*PROBLEM TO WORK ON:* Reproduce every line of the listing as written, apart from the pictures.

*COLLECTED DATA:*
-------

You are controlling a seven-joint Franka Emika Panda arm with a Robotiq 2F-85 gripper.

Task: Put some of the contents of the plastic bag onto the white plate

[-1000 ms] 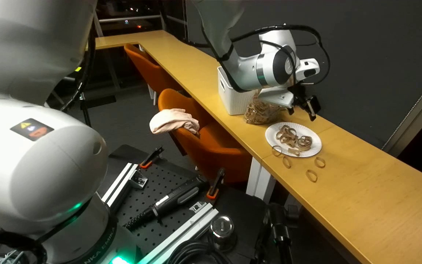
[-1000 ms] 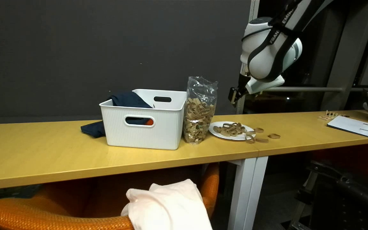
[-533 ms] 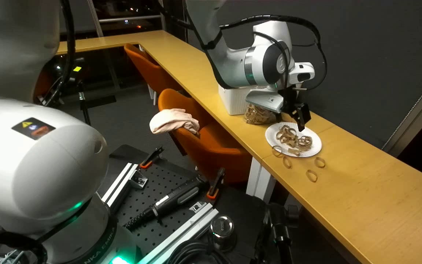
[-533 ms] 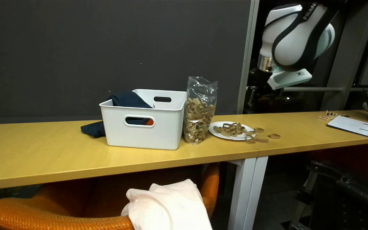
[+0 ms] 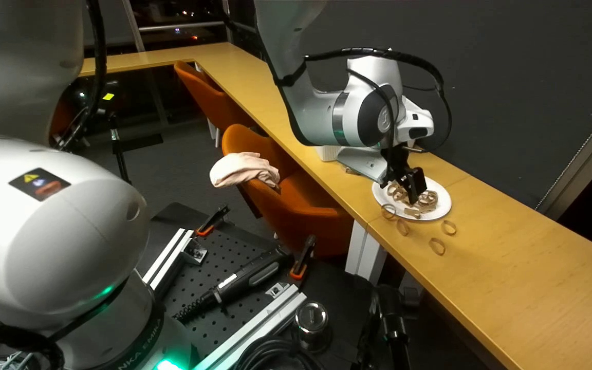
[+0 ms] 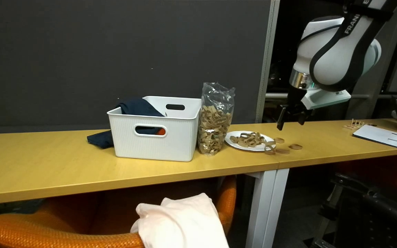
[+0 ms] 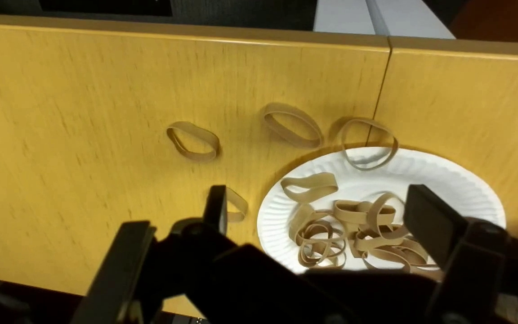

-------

*RESULT BELOW:*
You are controlling a seven-joint Franka Emika Panda arm with a Robotiq 2F-85 gripper.

Task: Put some of the contents of the plastic bag onto the white plate

[-1000 ms] 
[-1000 ms] 
[-533 ms] 
[-533 ms] 
[+0 ms] 
[+0 ms] 
[+0 ms] 

No further answer will be given.